In the ever-growing demand for energy in everyday life the quest to find the ultimate fuel is still on. How far have we gone with the idea of storing the energy in the form of the hydrogen molecule and what is the state-of-art in this field?
When one thinks of hydrogen energy, the first thing that comes to mind is the hydrogen car. Some of the commercially available options are Toyota Miray, Hyundai Nexo, and the Honda Clarity, present on the market in the last few years. At the end of 2018, the global fuel cell electric vehicle stock reached 11 200 units, as reported by IEA. In 2019, further development of this market is seen, with Mercedes and BMW joining the race. Comprehensive studies predict that hydrogen cannot compete with the electricity on a small scale, meaning passenger cars, at the price of around 70 000 USD per vehicle is very noncompetitive. However, where hydrogen energy is expected to outperform batteries are applications that require high energy density - some interesting examples are Pininfarina H2 speed, the hydrogen-fueled racing car made in Italy, and Nicola One semi-truck with custom-built hydrogen fuel cell-powered range extender (scheduled for release in 2020).
Breaking news this year was an announcement of China’s plan to invest in developing the hydrogen society. Wan Gang, China’s science-and-technology minister, sometimes also called “the father of China’s electric-car movement”, in his interview on June 9th, stated that “the shift toward hydrogen is a natural step in realizing a vision of having electric cars dominate inner-city traffic, while buses and trucks filled with hydrogen tanks roam the nation’s highways for long-distance travel”. Europe is constantly working on widening its hydrogen fueling station network. Transport solutions rely, so far, on the high-pressure hydrogen tanks for hydrogen storage and fuel-cells for providing the electricity by oxidizing hydrogen. Safety risks combined with such a storing method, as well as the expensive catalysts needed for fuel-cell operation, rise the price of these systems. On the plus side, the only by-product of the working fuel-cell is water, consequently zero CO2 emission. But actually, ecological factors are quite disputable at this point - if one accounts for the environmental impacts of hydrogen production and vehicle manufacturing (which is also true for electric cars).

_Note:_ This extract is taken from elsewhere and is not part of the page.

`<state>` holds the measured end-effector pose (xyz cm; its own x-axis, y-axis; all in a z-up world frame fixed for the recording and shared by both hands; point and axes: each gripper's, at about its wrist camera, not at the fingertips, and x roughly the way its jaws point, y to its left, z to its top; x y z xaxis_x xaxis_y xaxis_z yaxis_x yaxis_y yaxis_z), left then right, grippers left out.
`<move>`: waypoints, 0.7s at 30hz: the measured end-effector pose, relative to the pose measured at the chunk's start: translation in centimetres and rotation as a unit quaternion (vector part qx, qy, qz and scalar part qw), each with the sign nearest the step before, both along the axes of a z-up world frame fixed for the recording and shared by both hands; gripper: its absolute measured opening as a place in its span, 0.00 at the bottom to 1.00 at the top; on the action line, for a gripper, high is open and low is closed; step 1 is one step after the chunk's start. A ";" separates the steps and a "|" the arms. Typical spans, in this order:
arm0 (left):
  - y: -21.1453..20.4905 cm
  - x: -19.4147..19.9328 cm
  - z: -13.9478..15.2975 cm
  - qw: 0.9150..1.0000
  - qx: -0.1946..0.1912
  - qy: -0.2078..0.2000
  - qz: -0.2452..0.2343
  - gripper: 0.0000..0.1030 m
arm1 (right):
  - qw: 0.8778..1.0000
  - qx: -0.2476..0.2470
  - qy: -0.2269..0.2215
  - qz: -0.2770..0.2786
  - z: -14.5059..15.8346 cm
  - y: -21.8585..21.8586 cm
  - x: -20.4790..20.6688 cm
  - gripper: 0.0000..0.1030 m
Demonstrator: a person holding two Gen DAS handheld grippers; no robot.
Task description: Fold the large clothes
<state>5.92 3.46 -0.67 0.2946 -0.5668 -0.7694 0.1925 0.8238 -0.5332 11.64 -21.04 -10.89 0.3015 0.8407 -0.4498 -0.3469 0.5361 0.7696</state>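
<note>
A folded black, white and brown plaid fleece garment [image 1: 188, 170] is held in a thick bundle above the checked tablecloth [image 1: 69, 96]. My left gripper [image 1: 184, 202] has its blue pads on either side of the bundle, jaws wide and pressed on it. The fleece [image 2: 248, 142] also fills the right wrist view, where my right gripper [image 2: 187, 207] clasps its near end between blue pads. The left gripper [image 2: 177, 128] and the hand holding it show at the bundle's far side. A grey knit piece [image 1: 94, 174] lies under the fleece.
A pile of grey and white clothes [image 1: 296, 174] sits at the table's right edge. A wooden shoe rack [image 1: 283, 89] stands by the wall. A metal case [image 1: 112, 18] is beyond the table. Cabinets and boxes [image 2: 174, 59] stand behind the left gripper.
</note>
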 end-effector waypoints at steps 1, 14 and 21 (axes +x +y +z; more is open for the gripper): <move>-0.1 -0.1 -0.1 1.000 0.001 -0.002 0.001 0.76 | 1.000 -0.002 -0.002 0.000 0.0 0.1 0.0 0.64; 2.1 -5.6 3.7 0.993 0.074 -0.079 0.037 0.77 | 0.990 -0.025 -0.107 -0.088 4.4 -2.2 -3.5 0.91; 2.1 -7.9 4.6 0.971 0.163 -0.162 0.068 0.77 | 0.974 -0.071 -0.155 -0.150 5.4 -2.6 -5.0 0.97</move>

Most of the hydrogen (over 90%) is obtained from fossil fuels - through steam reforming of natural gas and coal gasification.
On a small scale, there are some interesting solutions to green hydrogen, such as the idea behind Tyrolysis energy startup. As they state, “A clean fuel made from dirty sources is not clean.”. They harness and use recycled aluminum to evolve hydrogen from water, claiming to be able to produce hydrogen and electricity at a cost competitive, not only with other renewables (solar, wind, etc), but also with fossil fuels. Other promising approach is making water splitting (decomposition of water to hydrogen and oxygen) as efficient as possible, while using either electricity from renewable sources or renewable sources directly. Researchers from Israeli startup H2Pro use an electrochemical thermally activated chemical water splitting to produce hydrogen in an efficient way. As they stated:
“Water splitting at nearly thermoneutral conditions is indeed possible, and we emphasize the many avenues that can be explored to further optimize this process. Approaches like these open the door to electrolytic chemical production with efficient energy utilization”
Large investments in the research and development sectors, in both industry and academia, are still expected in this field. Hydrogen storage technologies, studied for a few decades now, yet fail to offer satisfying commercial solutions, and this can be the possible route for improvement. However, the real game-changer for the hydrogen industry would be technologically and economically feasible large scale method for hydrogen generation from renewable energy sources with zero CO2 emission. Otherwise, hydrogen as a fuel is just one more expensive option that still violates ecological balance, only during its production instead of consumption.